Unsettling

Ripples disrupt the calm

In unsettling times, are you calming the waters or making waves? That simple choice shapes how effective you can be in achieving sustainable change.

Settling

And let it be noted that there is no more delicate matter to take in hand, nor more dangerous to conduct, nor more doubtful in its success, than to set up as a leader in the introduction of changes.  For he who innovates will have for his enemies all those who are well off under the existing order of things, and only the lukewarm supporters in those who might be better off under the new.   This lukewarm temper arises partly from the fear of adversaries who have the laws on their side and partly from the incredulity of mankind, who will never admit the merit of anything new, until they have seen it proved by the event

Nicolo Machiavelli

Lots of forces tell us to settle for what we have, how things are and what comes easiest. These forces are mostly social, often cultural and can be legal or political. The order of things is enforced and reinforced in many complex ways. We even settle because we engage in anticipatory obedience.

All this pressure to settle, to make do, to compromise and to oblige reinforces the status quo. It benefits those who are benefited most by the systems, culture and processes in place today. The system is working perfectly and to the extent you disagree you are the problem. The unfortunate and unfair outcomes are part of the design of the system as it is today.

So many changes that people seek to bring about with caution and calm are merely temporary blips of change. The system responds and settles the change. Everything is brought back into the familiar and comfortable order. Sustainable change takes disruption, tensions and things to break before a new equilibrium is restored in a changed system.

Being Unsettled is Being

Do you preserve your place in an unfair universe or choose the existential dread of no sure place at all?

Throughout history all kinds of unfair institutions, corrupt practices, evils and other wrongs have been sustained by our willingness to settle for our place in the calm, but unfair, order of things. Peace, food on the table, a regular paycheck, the ability to keep living relatively undisturbed are all part of the incentive system that seek to discourage those who want to unsettle that order.

Yet at the same time fighting for change, an act of rebellion against the system, is a positive step towards new values. Camus noted this well

The affirmation implicit in every act of rebellion is extended to something that transcends the individual in so far as it withdraws him from his supposed solitude and provides him with a reason to act.

Albert Camus, The Rebel

Rilke also noted that our process of discomfort works upon us, changing us in the process of bringing about change

Why do you want to shut out of your life any uneasiness, any misery, any depression, since after all, you don’t know what work these conditions are doing inside you?

Rainer Maria Rilke, Letters to a Young Poet

There also lies a wider question of whether there is any sustained comfort in a place in an unjust system. What we push away to avoid looking at injustice and its conflicts does not go away. It remains before us and continues its work. Martin Luther King Jr wrote in his famous letter from Birmingham jail:

Injustice anywhere is a threat to justice everywhere. We are caught in an inescapable network of mutuality, tied in a single garment of destiny. Whatever affects one directly, affects all indirectly…

We face many complex dichotomies as we seek to make change.

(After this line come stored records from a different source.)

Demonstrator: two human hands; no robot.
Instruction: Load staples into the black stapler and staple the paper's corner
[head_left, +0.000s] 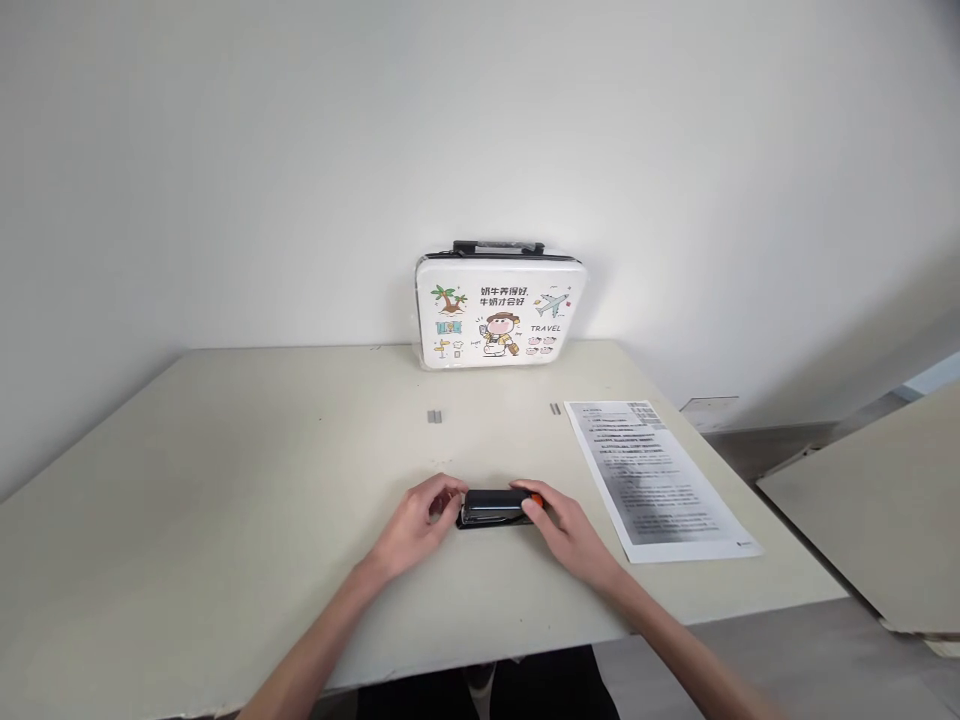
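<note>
A black stapler (491, 506) lies lengthwise on the table, between my two hands. My right hand (566, 525) grips its right end, where an orange part shows beside the thumb. At the stapler's left end, the thumb and fingers of my left hand (416, 520) are bent round and pinch the tip. Part of that pinch is hidden by the fingers. Beyond the stapler lie a small grey block of staples (435, 417) and, further right, a thinner strip of staples (555, 408).
Against the wall stands a white case (502, 310) with cartoon prints and a black handle. A printed sheet of paper (660, 485) lies on the pale table (225, 480) to the right. Past the table's right edge is another light panel (870, 510).
</note>
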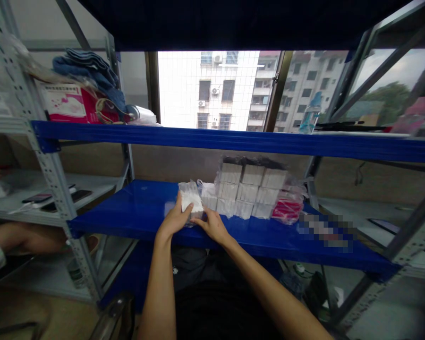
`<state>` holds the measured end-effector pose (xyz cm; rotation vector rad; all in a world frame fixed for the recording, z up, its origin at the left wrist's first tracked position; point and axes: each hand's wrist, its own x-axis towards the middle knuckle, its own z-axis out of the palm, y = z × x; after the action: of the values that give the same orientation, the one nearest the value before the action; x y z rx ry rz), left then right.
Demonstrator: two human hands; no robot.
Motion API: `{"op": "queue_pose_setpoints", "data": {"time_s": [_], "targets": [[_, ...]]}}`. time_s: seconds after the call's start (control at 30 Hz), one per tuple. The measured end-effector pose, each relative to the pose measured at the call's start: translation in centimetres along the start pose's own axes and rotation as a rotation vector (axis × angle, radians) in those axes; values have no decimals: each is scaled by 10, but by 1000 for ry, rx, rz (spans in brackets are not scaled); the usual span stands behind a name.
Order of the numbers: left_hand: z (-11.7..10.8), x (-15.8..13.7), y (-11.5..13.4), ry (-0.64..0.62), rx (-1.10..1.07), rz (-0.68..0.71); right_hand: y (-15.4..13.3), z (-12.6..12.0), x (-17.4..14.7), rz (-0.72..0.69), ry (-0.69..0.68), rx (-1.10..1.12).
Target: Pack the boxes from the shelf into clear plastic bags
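A white block-shaped pack in clear plastic wrap [191, 198] is held just above the blue shelf [141, 200]. My left hand [177, 218] grips its left side, with the thumb across its front. My right hand [213, 224] has its fingers at the pack's lower right edge, seemingly pinching the wrap. What the pack contains cannot be made out. Just right of it, white packs in clear plastic [248, 193] stand stacked in rows on the shelf. A pink pack in clear plastic [287, 208] lies at the right end of the stack.
Above runs a blue shelf beam [212, 140], with a red and white box [65, 103] and folded denim [87, 68] at left. A bottle [310, 115] stands up there at right. Phones [42, 197] lie on the left neighbouring shelf; another person's leg [31, 238] shows below.
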<state>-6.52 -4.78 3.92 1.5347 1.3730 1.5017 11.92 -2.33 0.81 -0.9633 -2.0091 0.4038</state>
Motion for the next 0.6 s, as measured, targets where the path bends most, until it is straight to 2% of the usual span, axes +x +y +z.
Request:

The current social order is often in tension with what values we know we need to bring forth. Law and order faces off against the forces of change. The key question we must face as we go about the challenge of being in a complex world is do we focus on the change or the order? Perhaps the answer is in recognising that King’s mutuality makes them one and the same. We are agents of change because we exist in the networks of social and other relations that demand we live our values.

We are because we change for the better.